Sixty-two years ago our Sovereign Queen Elizabeth II swore to uphold the the laws and customs of the realm and to maintain the Protestant faith. This might be a given in St George's Chapel, Windsor, but outside the old keep everything has wasted away. During her reign there must have come a point at which Her Majesty said, even if only to herself and to the Duke of Edinburgh, that she could not in good conscience give the royal assent to a particular law passed in Parliament, that such a law (pick one) would go against her Coronation oaths. If she had refused to give royal assent, what would have happened? Would that have precipitated a constitutional crisis? Would the parliamentarians have been outraged that their will (putatively the will of the people) had been checked by an unelected head of state? Would her stand against the ineluctable tide of secularism have made any difference whatever? Would she be here to-day? These are questions that go through my mind as I look at the Order of Service, drawn up in its most antient form by St Dunstan in the 10th century. It is an explicitly Catholic ceremony and the anointing a very Sacrament.

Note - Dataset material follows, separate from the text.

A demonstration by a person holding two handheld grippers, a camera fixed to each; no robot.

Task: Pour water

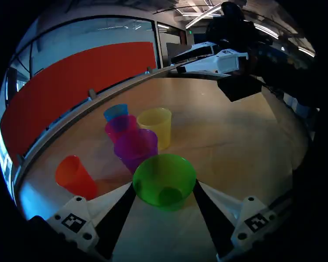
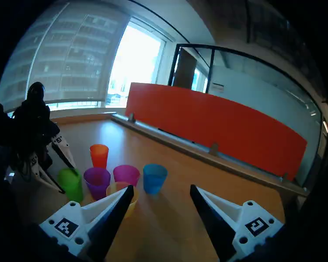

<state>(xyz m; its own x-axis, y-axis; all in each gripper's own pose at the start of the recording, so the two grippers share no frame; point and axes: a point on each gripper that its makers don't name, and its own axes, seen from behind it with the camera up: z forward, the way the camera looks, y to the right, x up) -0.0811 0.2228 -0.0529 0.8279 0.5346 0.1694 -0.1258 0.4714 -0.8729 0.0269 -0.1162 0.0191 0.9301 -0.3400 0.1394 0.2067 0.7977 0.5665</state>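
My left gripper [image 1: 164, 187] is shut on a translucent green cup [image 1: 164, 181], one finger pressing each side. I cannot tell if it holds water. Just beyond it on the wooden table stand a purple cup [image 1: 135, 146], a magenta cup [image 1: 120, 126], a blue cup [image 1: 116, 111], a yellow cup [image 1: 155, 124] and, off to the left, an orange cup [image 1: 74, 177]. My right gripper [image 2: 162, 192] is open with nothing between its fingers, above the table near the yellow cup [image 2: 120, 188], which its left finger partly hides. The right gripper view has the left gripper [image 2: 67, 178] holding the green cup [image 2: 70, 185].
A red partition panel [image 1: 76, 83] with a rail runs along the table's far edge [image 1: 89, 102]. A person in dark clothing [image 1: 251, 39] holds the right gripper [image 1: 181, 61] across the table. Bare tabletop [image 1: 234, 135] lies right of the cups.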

The very last, I daresay, in the history of our once great nation.

O LORD and heavenly Father, the exalter of the humble and the strength of thy chosen, who by anointing with Oil didst of old make and consecrate kings, priests, and prophets, to teach and govern thy people Israel: Bless and sanctify thy chosen servant ELIZABETH, who by our office and ministry is now to be anointed with this Oil, and consecrated Queen: Strengthen her, O LORD, with the Holy Ghost the Comforter; Confirm and stablish her with thy free and princely Spirit, the Spirit of wisdom and government, the Spirit of counsel and ghostly strength, the Spirit of knowledge and true godliness, and fill her, O LORD, with the Spirit of thy holy fear, now and for ever; through Jesus Christ our LORD. Amen.

God save The Queen!

1 comment:

  1. I have a contemporary copy of "The Form and Order of the Service with the Music Sung" and the Catholic continuity of its shape is astonishing considering that the only authorized liturgy of the day was 1662.